Steven is a retired teacher disturbed by the problems he sees in education. Schools weren’t perfect when he was teaching but they were better than they are today. He has ideas for improvements.
Some of his ideas are new and some have been around awhile. It’s hard to disagree with them. The problem is, they will cost money and that money will have to come from higher taxes. He thinks if we can spend billions on defense, we can afford to spend millions on education. Children’s minds are more important, he says, than missiles and bombs.
The reform of public education begins with getting more parents involved in it. Studies in the Amana colonies in Iowa show high performing students result in part from the support of parents. Involved parents are needed more than ever. Twitter and Facebook, appealing as they are to students, won’t teach them the important things about life they need to know.
In Steven’s community, there’s a noticeable lack of parental involvement. Parents will flood a cheerleader tryout but won’t attend a back-to-school event after their children are beyond third grade. Teachers try everything to get them to attend and nothing works. It’s always the same, relatively small group of parents who come.
I was surprised to hear him say students must learn their multiplication tables and long division by fourth grade. I assumed most students managed to do that. Apparently not. Many teachers say students won’t do the homework necessary to learn these basic skills.
He also says a pleasure reading time is needed in elementary schools. This would help build reading skills and make reading an avocation. Students need to read something besides what’s on their cell phones.
The first three grades, he says, should be dedicated to reading, writing and arithmetic. Again, I had assumed that was the case. Not so. Too many children today become adults without being able to read and do basic math. Being able to write a coherent email can be a challenge for some. Shortcuts used on Twitter aren’t a big help.
Calculators should be banned until the end of the fourth grade, he says. I didn’t know children were using them in grammar school. Eons ago I never saw one in grammar school or high school. You had to do the math in your mind.
Students must also be taught to spell. Too many of them can’t do that now. Reading a lot and seeing words frequently would help them learn to spell, my friend says.
I remember spelling bees when I was in grammar school. Boys would stand on one side of the room and girls on the other. By and large the girls were the better spellers. But for me and two other boys, there was competition to be the last boy standing. And sometimes one of us would win. We learned to spell and had a lot of fun.
It’s wrong, my friend says, to allow software on grammar school computers that corrects grammar and spelling. Grammar checks and spell checks do the work for them and students lose an opportunity to learn.
Civics and American History also need to be emphasized. He remembers having a student in the 9th grade ask him who had the Nazis fought in the Civil War.
He also recommends that teachers be given supplies to give out to students who need them. Poor students don’t have the money to buy supplies and teachers have to provide them. Too many have to do so out or their own pocket.
Executives in private industry go to lunch and charge it to their employers. Teachers don’t do that. So why not give them access to the supplies their students need.

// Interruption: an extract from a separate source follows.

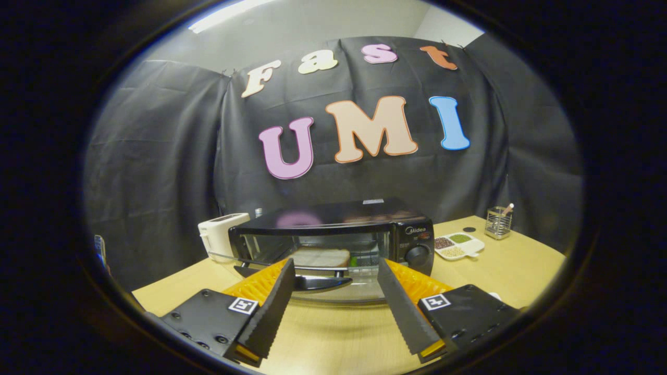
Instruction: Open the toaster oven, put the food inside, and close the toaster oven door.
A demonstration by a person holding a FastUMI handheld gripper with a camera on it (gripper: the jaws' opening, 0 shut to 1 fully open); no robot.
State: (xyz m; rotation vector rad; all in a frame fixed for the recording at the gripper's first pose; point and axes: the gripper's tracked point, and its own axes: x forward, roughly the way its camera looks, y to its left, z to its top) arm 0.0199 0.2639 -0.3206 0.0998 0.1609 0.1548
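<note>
In the gripper view, the gripper [333, 291] has its two fingers spread wide with nothing between them, held above the pale wooden table [521, 271] and pointed at the black toaster oven [333, 234] just ahead. The oven's glass door [323, 284] is dropped open, lying roughly flat toward the fingers, its dark curved handle [312, 283] sitting just past the left fingertip. Inside, on the wire rack, rests a pale slice of bread [319, 257] — the food looks to be in place, so closing the door appears to be what remains.

The risks come from that low, flat door. The fingers need to get under or against its front edge; coming in too high would press the glass down rather than lift it, and a glancing push on the handle could slide the whole oven back on the smooth table. A fast swing could slam the glass or leave it bouncing ajar.

Near the oven stand a white boxy appliance [221, 237] on one side and a white divided dish of grains [458, 245] on the other — a wide sideways sweep could knock either. A wire-mesh holder [497, 223] sits further off.
</note>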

My friend knows higher taxes will be needed to do this but says more children will graduate and be prepared to find a good job or further their education. And they in turn will become taxpayers.
Another of his recommendations would also involve higher taxes. Students should be allowed to eat breakfast at school if they arrive hungry. At some schools this is currently the case. It’s important, he says, because too many students don’t eat breakfast at home.

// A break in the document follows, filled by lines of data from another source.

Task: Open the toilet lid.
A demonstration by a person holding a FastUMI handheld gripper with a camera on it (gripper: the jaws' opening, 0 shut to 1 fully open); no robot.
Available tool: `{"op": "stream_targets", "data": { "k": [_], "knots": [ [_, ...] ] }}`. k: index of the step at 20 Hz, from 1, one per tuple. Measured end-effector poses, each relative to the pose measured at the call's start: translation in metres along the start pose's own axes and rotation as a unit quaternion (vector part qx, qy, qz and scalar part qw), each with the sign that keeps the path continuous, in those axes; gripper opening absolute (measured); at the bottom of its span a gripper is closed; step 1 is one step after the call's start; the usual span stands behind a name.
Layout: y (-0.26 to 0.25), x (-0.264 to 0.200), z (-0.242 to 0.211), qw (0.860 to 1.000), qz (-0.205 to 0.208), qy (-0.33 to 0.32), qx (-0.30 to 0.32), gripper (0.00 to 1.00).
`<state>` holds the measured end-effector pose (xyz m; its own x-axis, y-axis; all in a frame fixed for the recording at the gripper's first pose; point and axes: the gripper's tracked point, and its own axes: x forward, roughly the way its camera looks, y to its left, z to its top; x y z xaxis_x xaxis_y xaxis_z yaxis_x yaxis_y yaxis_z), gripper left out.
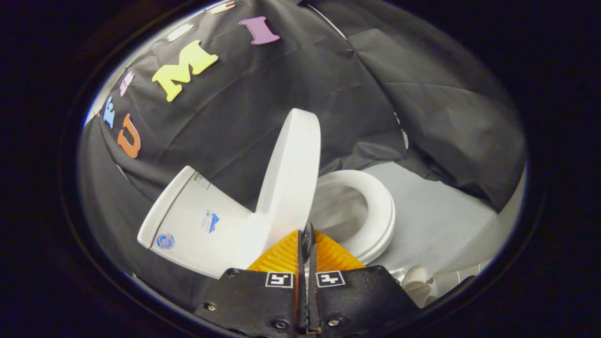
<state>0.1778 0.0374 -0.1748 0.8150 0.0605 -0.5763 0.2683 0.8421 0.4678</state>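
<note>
A white toilet stands ahead of me. Its lid [293,173] is raised, standing up steeply between the tank [195,220] and the seat [375,211]. The seat ring lies down around the open bowl [340,206]. My gripper [306,234] is shut, its two orange fingers [281,256] pressed flat together with nothing between them. The fingertips sit just below the lid's lower edge, near the hinge; I cannot tell whether they touch it.
Black cloth forms the booth wall behind and around the toilet. A pale grey floor [436,211] spreads beyond the seat. A white-gloved hand [415,281] shows low beside the gripper body.
</note>
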Motion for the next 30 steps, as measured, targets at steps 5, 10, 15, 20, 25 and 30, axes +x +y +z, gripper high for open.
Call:
{"op": "stream_targets", "data": {
  "k": [5,10,15,20,25,30],
  "knots": [
    [0.015,-0.01,0.005,1.0,-0.001,-0.011,-0.023,0.05],
    [0.045,-0.015,0.005,0.998,-0.008,-0.027,-0.054,0.05],
    [0.069,-0.022,0.006,0.997,-0.002,-0.034,-0.074,0.05],
    [0.094,-0.026,0.004,0.994,0.002,-0.04,-0.098,0.05],
    [0.119,-0.03,0.002,0.992,0.015,-0.046,-0.117,0.07],
    [0.139,-0.033,-0.001,0.99,0.022,-0.047,-0.132,0.08]
  ]
}}
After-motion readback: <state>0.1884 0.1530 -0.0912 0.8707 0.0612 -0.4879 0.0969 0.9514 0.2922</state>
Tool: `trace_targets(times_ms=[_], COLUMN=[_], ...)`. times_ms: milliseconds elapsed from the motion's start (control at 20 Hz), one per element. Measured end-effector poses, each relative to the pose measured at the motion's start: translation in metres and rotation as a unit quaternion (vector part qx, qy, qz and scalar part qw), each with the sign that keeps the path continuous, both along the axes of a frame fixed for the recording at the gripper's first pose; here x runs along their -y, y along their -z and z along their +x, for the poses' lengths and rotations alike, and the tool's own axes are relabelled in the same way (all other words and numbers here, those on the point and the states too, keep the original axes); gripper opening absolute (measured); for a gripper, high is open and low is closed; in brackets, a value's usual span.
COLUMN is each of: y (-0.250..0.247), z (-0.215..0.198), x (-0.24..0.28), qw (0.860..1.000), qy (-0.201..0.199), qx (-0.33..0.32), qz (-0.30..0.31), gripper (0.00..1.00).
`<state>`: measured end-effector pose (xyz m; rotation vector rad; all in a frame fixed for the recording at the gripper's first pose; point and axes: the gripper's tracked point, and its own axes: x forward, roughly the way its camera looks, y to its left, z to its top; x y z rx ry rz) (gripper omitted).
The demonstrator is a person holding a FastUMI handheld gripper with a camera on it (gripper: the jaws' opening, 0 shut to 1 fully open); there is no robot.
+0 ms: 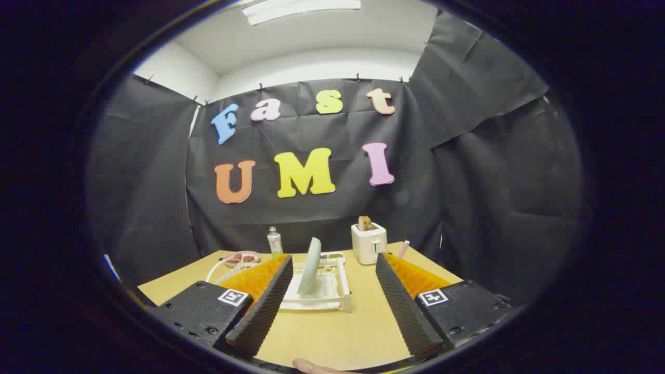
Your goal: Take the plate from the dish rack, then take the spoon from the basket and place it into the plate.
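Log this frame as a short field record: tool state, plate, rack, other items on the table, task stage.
tool: tool open, fingers spread wide, nothing between them
plate: pale plate standing on edge in the dish rack, just ahead of the fingers
rack: white, on the wooden table, between the fingertips
behind rack: toaster with toast in its slot, small bottle
beside rack: pink dish, partly hidden by one finger
spoon and basket: cannot tell
task stage: plate not yet taken
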<state>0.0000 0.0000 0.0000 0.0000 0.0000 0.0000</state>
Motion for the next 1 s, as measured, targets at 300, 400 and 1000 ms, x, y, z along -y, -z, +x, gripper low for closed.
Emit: trace_targets(times_ms=[300,400,1000], y=[0.003,0.003,0.010], z=[0.000,0.000,0.012], x=[0.021,0.029,0.046], qw=[1.000,1.000,0.999], qy=[0.009,0.017,0.029], qx=[-0.010,-0.005,-0.023], qz=[-0.001,-0.009,0.003], gripper=[1.00,1.00,1.00])
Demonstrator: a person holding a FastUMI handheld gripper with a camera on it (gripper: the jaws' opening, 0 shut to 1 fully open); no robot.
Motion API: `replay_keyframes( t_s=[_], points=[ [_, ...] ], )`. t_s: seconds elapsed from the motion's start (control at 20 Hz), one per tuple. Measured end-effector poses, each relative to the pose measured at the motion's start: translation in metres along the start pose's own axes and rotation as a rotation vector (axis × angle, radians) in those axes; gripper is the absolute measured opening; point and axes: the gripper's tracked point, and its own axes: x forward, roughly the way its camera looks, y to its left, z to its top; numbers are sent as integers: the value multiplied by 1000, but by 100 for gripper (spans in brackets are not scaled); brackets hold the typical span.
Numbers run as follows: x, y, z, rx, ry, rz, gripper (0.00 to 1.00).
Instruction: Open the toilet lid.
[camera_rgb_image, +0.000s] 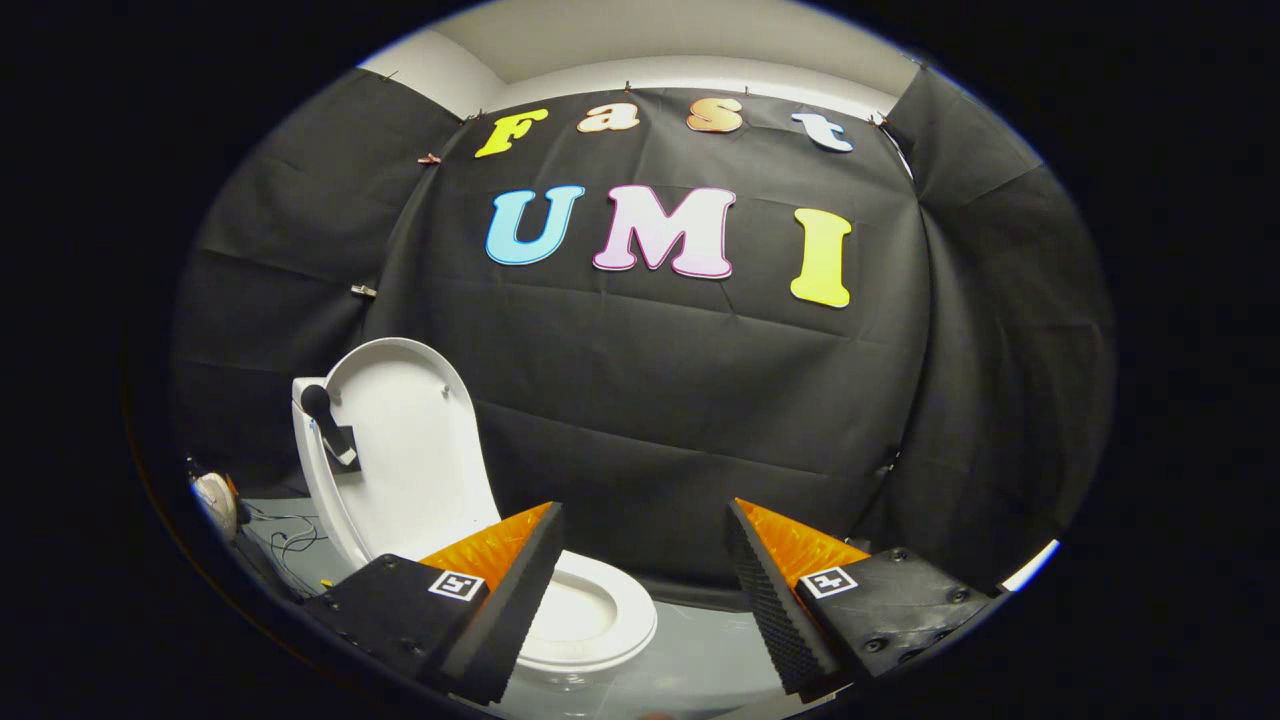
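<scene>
A white toilet stands low on the floor, just ahead of my left finger. Its lid (405, 450) is raised upright, leaning back against the tank, with its inner face toward me. The white seat (610, 620) lies down over the bowl, partly hidden behind my left finger (515, 590). A black handle (328, 425) with a round knob sticks out from the lid's left edge. My gripper (645, 575) is open, its two fingers wide apart, with nothing between them. It sits above and back from the bowl, touching nothing.
Black cloth walls close in the booth behind and to both sides of the toilet. Loose cables (285, 540) and a small rounded object (215, 500) lie on the grey floor (700, 660) left of the toilet.
</scene>
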Motion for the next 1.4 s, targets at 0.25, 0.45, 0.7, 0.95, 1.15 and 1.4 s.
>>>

Poverty is often the reason but sometimes it’s two parents leaving early for work. They assume their children will eat a good breakfast. Not always the case.

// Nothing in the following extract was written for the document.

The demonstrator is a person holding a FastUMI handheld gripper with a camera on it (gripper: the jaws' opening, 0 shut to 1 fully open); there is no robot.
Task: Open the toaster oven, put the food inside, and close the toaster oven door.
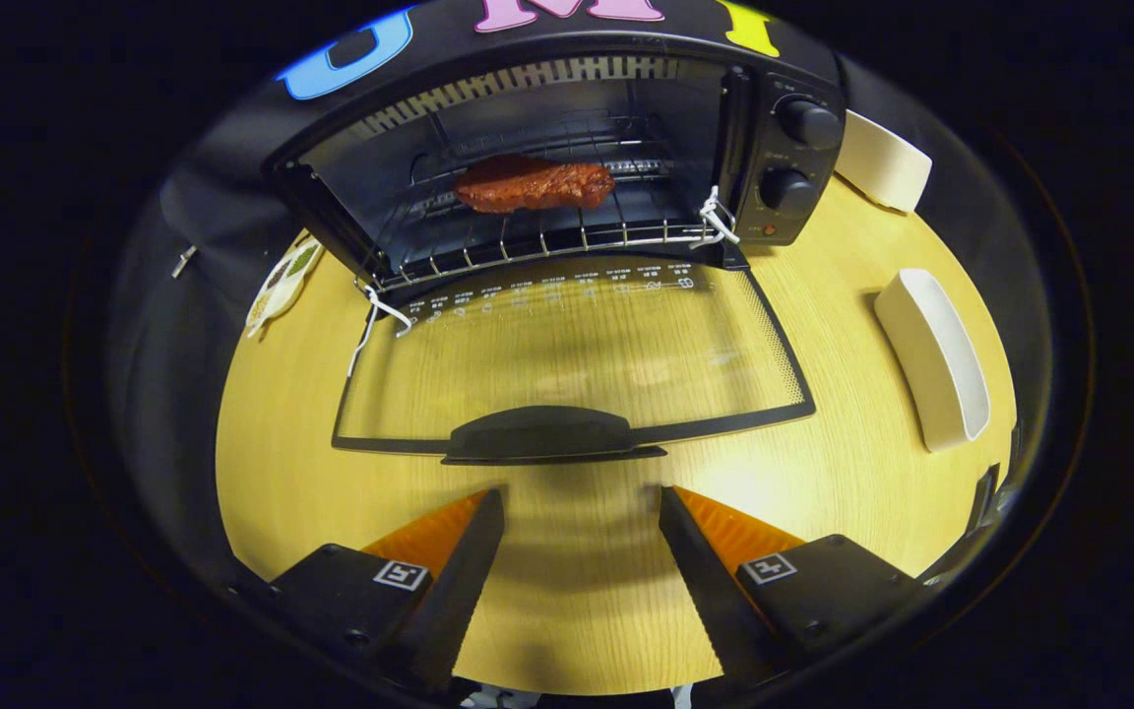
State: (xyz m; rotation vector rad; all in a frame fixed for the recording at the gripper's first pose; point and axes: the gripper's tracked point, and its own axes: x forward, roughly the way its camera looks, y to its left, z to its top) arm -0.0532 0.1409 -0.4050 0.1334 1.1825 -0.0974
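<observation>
Landmark: toaster oven (pixel 567 167), standing at the far side of the counter (pixel 567 591), its cavity open toward the jaws.
Left of the oven: a small printed card or packet (pixel 282 281) lying on the counter beside the oven's left corner; what it is cannot be told.
Door: glass door (pixel 577 354) folded fully down in front of the oven, lying nearly flat just above the counter, hinged at the oven's lower front edge.
Door handle: handle (pixel 542 433) on the door's free edge, the part nearest the jaws.
Food: reddish piece of meat (pixel 533 184) resting on the wire rack (pixel 528 236) inside the oven, toward the back.
Gripper: gripper (pixel 582 512) with jaws spread wide and holding nothing, just short of the handle and centred slightly right of it.
Right of the oven: two white dishes (pixel 931 354), one beside the control knobs (pixel 808 123) and one nearer, both clear of the door's swing.
Step in hand (judged): closing the door, since the food is already inside.
Technique (judged): bring the jaws under or around the handle's middle, then lift in an arc about the hinge; an off-centre push may twist the door.
</observation>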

It would also help to stop criticizing teachers, Steven says, most of whom do their best to instruct students. Students who come from difficult home environments aren’t easy to teach.
Some teachers are the most caring adults in the lives of children. They need public support and the money required to get the job done.
Everything Steven suggests is based on common sense. The problem is, most of his suggestions require that you and I pay higher taxes not only to educate children but to feed those who come to school hungry.
Since we have to pay taxes for public education, why not pay a little more to do the job right.
You and I won’t go broke and we won’t go hungry and we’ll still be able to buy a car when we need one.
Parents of poor students can’t do that.
When someone must live paycheck to paycheck, it’s difficult when the paycheck isn’t big enough. And that is still too often the case in the United States of America.